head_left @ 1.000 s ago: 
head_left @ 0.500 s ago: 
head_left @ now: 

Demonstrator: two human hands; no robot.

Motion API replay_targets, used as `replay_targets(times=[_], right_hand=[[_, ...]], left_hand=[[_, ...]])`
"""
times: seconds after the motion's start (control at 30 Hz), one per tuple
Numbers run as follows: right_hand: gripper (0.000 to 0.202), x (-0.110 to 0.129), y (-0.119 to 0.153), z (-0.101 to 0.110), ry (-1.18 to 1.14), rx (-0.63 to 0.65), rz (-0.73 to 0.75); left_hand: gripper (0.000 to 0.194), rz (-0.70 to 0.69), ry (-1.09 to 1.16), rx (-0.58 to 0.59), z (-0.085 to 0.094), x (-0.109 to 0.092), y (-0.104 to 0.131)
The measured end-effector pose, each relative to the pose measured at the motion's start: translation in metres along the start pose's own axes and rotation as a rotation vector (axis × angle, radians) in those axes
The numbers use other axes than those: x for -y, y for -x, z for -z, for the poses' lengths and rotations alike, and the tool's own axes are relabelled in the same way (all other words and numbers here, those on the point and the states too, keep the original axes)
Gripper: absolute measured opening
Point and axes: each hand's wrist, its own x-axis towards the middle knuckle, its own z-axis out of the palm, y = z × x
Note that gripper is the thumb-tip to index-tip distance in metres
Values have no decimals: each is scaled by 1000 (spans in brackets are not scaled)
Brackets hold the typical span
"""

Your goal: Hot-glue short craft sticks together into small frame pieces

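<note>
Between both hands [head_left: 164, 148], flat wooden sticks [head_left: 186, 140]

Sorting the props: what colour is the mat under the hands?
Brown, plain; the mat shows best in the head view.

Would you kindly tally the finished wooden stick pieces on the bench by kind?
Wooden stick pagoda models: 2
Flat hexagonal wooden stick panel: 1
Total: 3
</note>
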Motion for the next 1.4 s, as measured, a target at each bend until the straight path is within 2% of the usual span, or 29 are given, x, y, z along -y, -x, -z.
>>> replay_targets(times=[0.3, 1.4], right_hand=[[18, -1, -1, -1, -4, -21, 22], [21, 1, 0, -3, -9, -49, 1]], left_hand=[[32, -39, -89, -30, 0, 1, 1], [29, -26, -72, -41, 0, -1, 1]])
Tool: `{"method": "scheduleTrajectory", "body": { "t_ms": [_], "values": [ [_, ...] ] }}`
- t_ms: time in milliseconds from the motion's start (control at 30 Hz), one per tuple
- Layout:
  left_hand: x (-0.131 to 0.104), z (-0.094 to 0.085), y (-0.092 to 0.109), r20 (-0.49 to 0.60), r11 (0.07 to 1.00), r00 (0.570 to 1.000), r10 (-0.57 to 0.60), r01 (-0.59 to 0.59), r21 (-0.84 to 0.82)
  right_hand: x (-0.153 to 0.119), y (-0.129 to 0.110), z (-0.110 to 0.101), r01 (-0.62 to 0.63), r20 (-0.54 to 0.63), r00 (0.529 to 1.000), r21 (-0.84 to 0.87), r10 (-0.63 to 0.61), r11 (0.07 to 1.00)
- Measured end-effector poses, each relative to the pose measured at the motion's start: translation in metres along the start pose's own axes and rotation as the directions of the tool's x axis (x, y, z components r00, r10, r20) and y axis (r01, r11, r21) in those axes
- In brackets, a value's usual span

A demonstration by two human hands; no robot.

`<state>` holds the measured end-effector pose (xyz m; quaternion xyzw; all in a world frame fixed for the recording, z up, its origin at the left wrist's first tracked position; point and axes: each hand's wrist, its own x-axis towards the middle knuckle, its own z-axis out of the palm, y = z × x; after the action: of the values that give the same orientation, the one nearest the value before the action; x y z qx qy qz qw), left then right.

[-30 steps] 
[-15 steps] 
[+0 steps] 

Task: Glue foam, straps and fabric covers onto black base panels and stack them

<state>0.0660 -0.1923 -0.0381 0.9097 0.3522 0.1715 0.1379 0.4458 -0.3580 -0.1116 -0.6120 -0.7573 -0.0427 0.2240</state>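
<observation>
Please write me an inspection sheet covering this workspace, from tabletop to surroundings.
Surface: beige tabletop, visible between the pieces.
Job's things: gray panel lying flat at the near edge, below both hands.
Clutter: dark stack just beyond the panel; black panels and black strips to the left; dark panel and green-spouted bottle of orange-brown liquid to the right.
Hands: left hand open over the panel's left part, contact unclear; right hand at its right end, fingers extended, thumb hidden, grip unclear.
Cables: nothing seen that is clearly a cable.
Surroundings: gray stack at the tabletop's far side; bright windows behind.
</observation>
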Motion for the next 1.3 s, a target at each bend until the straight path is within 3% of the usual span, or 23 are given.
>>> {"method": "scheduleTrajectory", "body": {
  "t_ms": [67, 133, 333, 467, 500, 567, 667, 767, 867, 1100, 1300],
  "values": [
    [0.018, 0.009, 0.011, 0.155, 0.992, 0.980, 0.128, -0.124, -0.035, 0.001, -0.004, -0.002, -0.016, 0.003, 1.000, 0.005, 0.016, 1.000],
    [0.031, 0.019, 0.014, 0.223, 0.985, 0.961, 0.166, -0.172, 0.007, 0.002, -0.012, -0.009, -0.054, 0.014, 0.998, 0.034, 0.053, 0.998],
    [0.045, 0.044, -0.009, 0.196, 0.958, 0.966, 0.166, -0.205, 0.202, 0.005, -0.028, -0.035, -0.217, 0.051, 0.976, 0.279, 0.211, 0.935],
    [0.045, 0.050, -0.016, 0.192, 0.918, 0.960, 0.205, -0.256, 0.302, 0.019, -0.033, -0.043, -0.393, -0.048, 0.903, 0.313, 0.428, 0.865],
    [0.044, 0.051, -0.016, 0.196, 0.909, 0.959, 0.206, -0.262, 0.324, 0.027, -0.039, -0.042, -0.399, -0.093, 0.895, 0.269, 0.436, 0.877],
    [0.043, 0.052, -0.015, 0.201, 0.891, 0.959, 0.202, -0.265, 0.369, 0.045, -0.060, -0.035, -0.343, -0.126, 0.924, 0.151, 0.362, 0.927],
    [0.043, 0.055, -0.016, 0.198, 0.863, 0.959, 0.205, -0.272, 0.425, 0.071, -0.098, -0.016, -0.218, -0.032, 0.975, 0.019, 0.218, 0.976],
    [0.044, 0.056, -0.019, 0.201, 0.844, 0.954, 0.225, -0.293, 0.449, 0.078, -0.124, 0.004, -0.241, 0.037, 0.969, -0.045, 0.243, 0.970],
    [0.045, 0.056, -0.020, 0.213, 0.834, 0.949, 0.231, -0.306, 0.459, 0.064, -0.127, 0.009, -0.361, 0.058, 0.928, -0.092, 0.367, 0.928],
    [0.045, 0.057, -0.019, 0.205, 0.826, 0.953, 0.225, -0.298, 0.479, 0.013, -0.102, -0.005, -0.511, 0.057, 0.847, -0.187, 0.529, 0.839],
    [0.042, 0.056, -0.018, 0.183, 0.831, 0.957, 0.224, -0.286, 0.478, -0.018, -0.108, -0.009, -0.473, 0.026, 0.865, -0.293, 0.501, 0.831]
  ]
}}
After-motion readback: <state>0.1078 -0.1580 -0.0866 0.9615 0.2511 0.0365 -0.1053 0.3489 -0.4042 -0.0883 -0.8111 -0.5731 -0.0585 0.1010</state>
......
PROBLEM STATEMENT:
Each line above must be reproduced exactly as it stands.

REPLY TO THE EXERCISE:
head_left @ 1.000 s ago: 
head_left @ 0.500 s ago: 
head_left @ now: 

Demonstrator: two human hands; no robot.

Motion API replay_targets, used as `replay_targets(times=[_], right_hand=[[_, ...]], left_hand=[[_, ...]])`
"""
times: seconds after the motion's start (control at 30 Hz), one per tuple
Numbers run as follows: right_hand: gripper (0.000 to 0.202), x (-0.110 to 0.129), y (-0.119 to 0.153), z (-0.101 to 0.110), ry (-1.18 to 1.14), rx (-0.63 to 0.65), rz (-0.73 to 0.75); left_hand: gripper (0.000 to 0.194), rz (-0.70 to 0.69), ry (-1.09 to 1.16), rx (-0.58 to 0.59), z (-0.085 to 0.094), x (-0.109 to 0.092), y (-0.104 to 0.131)
The measured end-effector pose, each relative to the pose measured at the motion's start: translation in metres along the start pose's own axes and rotation as a rotation vector (axis × angle, radians) in those axes
The numbers use other axes than those: x for -y, y for -x, z for -z, for the poses' lengths and rotations alike, and the tool's own axes are relabelled in the same way (all other words and numbers here, those on the point and the states too, keep the original axes)
Gripper: absolute measured opening
Point and axes: each hand's wrist, its own x-axis towards the middle knuckle, its own z-axis out of the palm, y = z × x
Note that gripper is the thumb-tip to index-tip distance in metres
Values have no decimals: each is scaled by 1000 (spans in brackets are not scaled)
Brackets hold the typical span
"""

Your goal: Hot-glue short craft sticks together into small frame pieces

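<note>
Between both hands [head_left: 164, 148], flat wooden sticks [head_left: 186, 140]

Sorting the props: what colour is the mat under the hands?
Brown, plain; the mat shows best in the head view.

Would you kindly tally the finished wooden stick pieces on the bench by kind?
Wooden stick pagoda models: 2
Flat hexagonal wooden stick panel: 1
Total: 3
</note>
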Motion for the next 1.4 s, as measured, a target at each bend until the straight path is within 2% of the usual span, or 29 are given, x, y, z along -y, -x, -z.
>>> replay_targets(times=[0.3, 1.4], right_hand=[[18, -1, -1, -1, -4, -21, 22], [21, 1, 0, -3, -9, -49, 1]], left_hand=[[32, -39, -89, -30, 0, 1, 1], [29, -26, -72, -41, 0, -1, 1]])
Tool: `{"method": "scheduleTrajectory", "body": { "t_ms": [_], "values": [ [_, ...] ] }}`
- t_ms: time in milliseconds from the motion's start (control at 30 Hz), one per tuple
- Layout:
  left_hand: x (-0.131 to 0.104), z (-0.094 to 0.085), y (-0.092 to 0.109), r20 (-0.49 to 0.60), r11 (0.07 to 1.00), r00 (0.570 to 1.000), r10 (-0.57 to 0.60), r01 (-0.59 to 0.59), r21 (-0.84 to 0.82)
  right_hand: x (-0.153 to 0.119), y (-0.129 to 0.110), z (-0.110 to 0.101), r01 (-0.62 to 0.63), r20 (-0.54 to 0.63), r00 (0.529 to 1.000), r21 (-0.84 to 0.87), r10 (-0.63 to 0.61), r11 (0.07 to 1.00)
- Measured end-effector poses, each relative to the pose measured at the motion's start: translation in metres along the start pose's own axes and rotation as the directions of the tool's x axis (x, y, z components r00, r10, r20) and y axis (r01, r11, r21) in those axes
- In brackets, a value's usual span

A demonstration by two human hands; no robot.

`<state>` holds the measured end-effector pose (xyz m; quaternion xyzw; all in a world frame fixed for the recording, z up, its origin at the left wrist's first tracked position; point and axes: each hand's wrist, its own x-axis towards the middle knuckle, its own z-axis out of the palm, y = z × x; after the action: of the values that give the same orientation, the one nearest the value before the action; x y z qx qy qz qw), left then right.

[-30 steps] 
[-15 steps] 
[+0 steps] 

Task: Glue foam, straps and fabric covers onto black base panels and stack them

<state>0.0660 -0.1923 -0.0381 0.9097 0.3522 0.1715 0.1379 0.4458 -0.3580 -0.1116 -0.6120 -0.7573 -0.0427 0.2240</state>
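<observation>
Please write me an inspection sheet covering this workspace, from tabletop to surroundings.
Surface: beige tabletop, visible between the pieces.
Job's things: gray panel lying flat at the near edge, below both hands.
Clutter: dark stack just beyond the panel; black panels and black strips to the left; dark panel and green-spouted bottle of orange-brown liquid to the right.
Hands: left hand open over the panel's left part, contact unclear; right hand at its right end, fingers extended, thumb hidden, grip unclear.
Cables: nothing seen that is clearly a cable.
Surroundings: gray stack at the tabletop's far side; bright windows behind.
</observation>
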Motion for the next 1.3 s, a target at each bend until the straight path is within 3% of the usual span, or 23 are given.
>>> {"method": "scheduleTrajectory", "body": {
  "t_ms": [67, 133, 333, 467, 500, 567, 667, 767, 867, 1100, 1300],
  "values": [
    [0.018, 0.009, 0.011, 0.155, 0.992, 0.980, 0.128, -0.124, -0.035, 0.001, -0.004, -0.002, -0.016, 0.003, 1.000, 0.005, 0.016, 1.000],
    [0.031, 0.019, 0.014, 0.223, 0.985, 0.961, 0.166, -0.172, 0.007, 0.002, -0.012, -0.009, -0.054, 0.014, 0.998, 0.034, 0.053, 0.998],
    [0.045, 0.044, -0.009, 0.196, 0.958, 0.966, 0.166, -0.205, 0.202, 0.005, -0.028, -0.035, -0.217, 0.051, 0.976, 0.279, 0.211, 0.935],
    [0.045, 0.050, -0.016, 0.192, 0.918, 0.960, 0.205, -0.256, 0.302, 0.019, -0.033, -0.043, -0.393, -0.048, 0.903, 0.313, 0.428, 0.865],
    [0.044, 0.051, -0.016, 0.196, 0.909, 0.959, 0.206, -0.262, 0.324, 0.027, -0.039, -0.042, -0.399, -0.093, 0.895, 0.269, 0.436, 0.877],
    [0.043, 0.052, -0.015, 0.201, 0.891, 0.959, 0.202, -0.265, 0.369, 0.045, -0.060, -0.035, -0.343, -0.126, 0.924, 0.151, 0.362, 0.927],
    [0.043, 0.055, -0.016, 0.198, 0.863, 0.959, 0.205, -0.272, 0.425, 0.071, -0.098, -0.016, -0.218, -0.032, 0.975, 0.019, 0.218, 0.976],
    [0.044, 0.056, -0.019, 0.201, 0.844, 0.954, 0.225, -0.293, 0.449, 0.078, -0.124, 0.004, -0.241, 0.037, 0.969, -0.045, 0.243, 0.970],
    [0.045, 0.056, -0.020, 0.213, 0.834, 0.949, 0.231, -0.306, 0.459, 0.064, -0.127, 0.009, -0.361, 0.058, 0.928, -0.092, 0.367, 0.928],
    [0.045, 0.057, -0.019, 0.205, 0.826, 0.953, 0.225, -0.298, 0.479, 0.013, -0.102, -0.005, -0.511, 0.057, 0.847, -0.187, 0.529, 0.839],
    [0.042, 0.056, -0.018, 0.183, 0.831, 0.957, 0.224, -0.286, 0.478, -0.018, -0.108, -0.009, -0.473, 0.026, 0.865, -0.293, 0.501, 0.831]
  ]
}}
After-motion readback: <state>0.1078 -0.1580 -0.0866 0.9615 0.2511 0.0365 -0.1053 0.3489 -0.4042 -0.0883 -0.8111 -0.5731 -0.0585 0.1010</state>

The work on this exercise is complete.